任小泉半抬起头,抬手去摸那张同样完美但除了眼睛都与记忆里大相径庭的面庞。
任天覆盖着她的手,随着她的动作一点点滑过自己的眉眼。
“泉泉,这不是梦,我一直在等你。”
等了多久?
或许一天,两天,或许一年,十年,又或许,一百年,一万年…….
“不是梦吗?”任小泉几乎要看其不清眼前的人,她想闭一闭眼,想揉一揉眼,却生怕一眨眼的功夫这人又消失在她的视线中。
“不是。”他捧着她的脸颊,虔诚地吻着她的唇角,鼻梁,额头。
任小泉仍然惶惶。
她突然抬手,将他的头狠狠压了压,与自己的唇瓣贴合的严密无缝。
她急不可耐地要确认这不是梦。
她满心惶恐地要确认这不是梦。
她使劲拉扯着他的领带,却愈扯愈紧,索性放弃了领带,从领口猛地撕开。
任天第一次见到这个模样的任小泉。
微愣过后,是满心的疼惜。
他的泉泉,是有多么害怕,多么忐忑,多么,不确定。
那他便来……打消她所有的惶恐。
他抬起手指抚上任小泉的脖颈,将那女士职业装上难解的扣子一个个崩开,白色的衬衣伴着黑色的小西装,像是秋风中残败的落叶簇簇落了下来。

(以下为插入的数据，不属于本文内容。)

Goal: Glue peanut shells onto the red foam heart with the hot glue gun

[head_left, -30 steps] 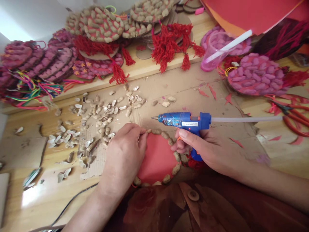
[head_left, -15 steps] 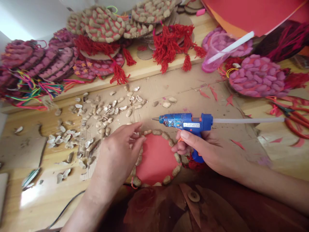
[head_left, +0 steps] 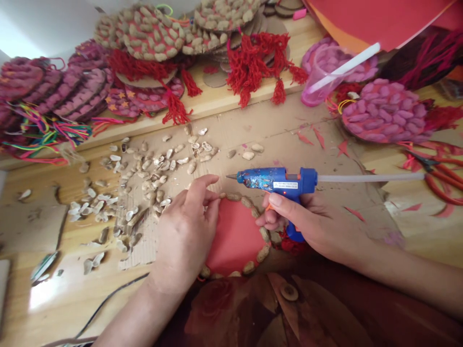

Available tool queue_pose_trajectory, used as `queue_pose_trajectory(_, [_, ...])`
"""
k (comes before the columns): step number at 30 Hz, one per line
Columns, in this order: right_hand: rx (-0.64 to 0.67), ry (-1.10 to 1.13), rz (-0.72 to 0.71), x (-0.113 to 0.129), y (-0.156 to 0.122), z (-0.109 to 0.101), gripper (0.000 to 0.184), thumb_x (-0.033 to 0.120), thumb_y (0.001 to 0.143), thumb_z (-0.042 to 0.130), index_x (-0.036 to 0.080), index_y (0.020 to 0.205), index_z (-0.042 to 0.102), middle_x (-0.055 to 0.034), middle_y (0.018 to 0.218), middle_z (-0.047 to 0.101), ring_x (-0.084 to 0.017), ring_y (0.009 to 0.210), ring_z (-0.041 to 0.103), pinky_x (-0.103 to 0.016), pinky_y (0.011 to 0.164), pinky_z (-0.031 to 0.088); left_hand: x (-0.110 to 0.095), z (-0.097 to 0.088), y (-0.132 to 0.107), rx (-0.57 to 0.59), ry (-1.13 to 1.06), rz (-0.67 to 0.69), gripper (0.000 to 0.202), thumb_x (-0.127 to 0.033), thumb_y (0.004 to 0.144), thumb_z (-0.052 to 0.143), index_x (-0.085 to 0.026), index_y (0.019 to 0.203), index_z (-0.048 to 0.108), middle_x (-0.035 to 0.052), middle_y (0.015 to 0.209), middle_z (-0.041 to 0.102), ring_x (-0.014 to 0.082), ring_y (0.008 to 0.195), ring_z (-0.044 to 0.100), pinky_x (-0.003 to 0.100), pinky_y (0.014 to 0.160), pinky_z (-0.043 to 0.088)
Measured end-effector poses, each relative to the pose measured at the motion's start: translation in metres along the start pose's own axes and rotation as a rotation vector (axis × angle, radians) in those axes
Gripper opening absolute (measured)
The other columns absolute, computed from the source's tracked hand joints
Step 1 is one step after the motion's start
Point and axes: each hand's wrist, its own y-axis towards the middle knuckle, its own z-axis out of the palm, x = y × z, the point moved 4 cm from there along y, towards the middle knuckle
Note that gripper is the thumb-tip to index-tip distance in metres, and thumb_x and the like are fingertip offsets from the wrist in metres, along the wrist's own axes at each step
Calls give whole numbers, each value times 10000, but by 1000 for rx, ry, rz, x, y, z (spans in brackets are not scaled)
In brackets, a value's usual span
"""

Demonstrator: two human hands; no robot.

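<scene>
A blue glue gun (head_left: pixel 269 180) lies in my right hand (head_left: pixel 307 217), whose fingers wrap round its handle and orange trigger. Its metal nozzle points left, and a long glue stick (head_left: pixel 369 178) sticks out of its back. Below it is a round red disc (head_left: pixel 237 236) edged with peanut shells (head_left: pixel 249 267). At the disc's upper left rim, the thumb and fingers of my left hand (head_left: pixel 190 221) pinch at a peanut shell, mostly hidden by the fingertips; the index finger is raised. That hand covers the disc's left edge.
Loose peanut shells (head_left: pixel 144 168) lie scattered on the cardboard (head_left: pixel 260 130) and wooden table. Finished peanut-covered discs (head_left: pixel 150 33) and red tassels (head_left: pixel 249 62) are piled behind. A pink cup (head_left: pixel 318 82) and red-handled scissors (head_left: pixel 443 178) are at the right. A black cable (head_left: pixel 108 299) runs at lower left.
My left hand has moved slightly right and its fingers have drawn together at the disc's rim, covering more of the left edge. The glue gun has barely shifted.
</scene>
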Motion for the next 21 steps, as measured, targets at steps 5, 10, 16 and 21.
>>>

任小泉比任天还要急切,她额头见了汗意,烦躁地抬起手扯下了衣服。
他倒抽了一口气,眸子越来越暗。
任小泉将任天推到椅子上,便抬腿要坐。
“不行,你会伤到的。”任天眼角发红地忍耐着。
“我不管!”
其实任小泉很少有不讲理的时候,而这一次,她极任性地选择了不讲理,即便这不讲理最后吃苦头的还是她自己。
她的话音还没落,就自己猛地坐了下去…….
然后她便清醒了。
疼清醒的。
这幅身子,可不是泉灵的身子。
这是她本来的身体。
是二十九年没经历过真正情爱经常被叶飘调侃为老处女的身子。
一瞬间清醒了的任小泉“嗷嗷”叫着怂了,一边心里把自己骂得体无完肤,一边羞红了脸撑着任天的胸口想离开。
一双手稳稳托住了她。
紫眸亮色欲滴,已经盛满了欲望。
“想退?迟了。”
“你今日,要把欠我的妻儿,还我。”他盯着她,嘴角轻勾,眸色渐渐暗沉,“我貌美如花的妻子,和我尚在腹中的孩儿。”